Working with KiCAD 9.0.2 on Ubuntu 24.04
Partly as a hobby, but mostly because the via-fence generation plugins out there are buggy, I’m trying to create one based on the following principles: gather the selected trace — a sequence of “chunks” (chunk can be either a segment or an arc); split it into teeny tiny straight line segments of 0.01mm length (this is at the abstract mathematical level, not changing the PCB layout).
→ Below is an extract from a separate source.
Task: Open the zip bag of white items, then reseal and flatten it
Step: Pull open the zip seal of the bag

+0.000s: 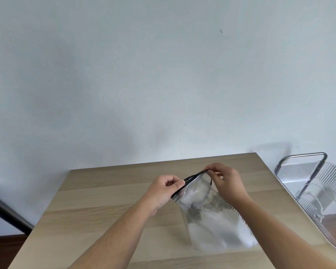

For each of those, I generate two points, P_L and P_R (left and right of the trace), perpendicular to the tiny segment, 0.9mm away from it — thus, 0.9mm from the trace (for now, I’m hardcoding everything; I will worry about user-provided parameters once I manage to make the algorithm work).
The idea is that with these teeny tiny segments, the sequence of points P_L and P_R won’t do weird things as long as the trace does not have discontinuities in its tangent direction (which is normally the case for RF-style traces where I need the via fences).
I then create segments (again, at the abstract mathematical level) from P_L[k] to P_L[k+1] and same for P_R — so, I create two lines/curves that travel next to the original trace, 0.9mm away on each side. The segments of these two curves P_L and P_R are not 0.01mm in length (because of the curves); so, I now simply advance through the segments, adding their lengths until the accumulated sum reaches 0.75mm (again, hardcoding everything for now); then, I place a via there — I do this independently for P_L and P_R, because they don’t advance covering distance at the same rate. [[ actually, I determine the total length and do an integer division to see the exact number of vias that fit at approximately 0.75mm distance — so, it ends up being in general slightly above 0.75mm)
As a debugging assist / sanity-check, I am actually drawing the segments that define the trace as well as the P_L’s and P_R’s in sequence, on the User.Drawings layer.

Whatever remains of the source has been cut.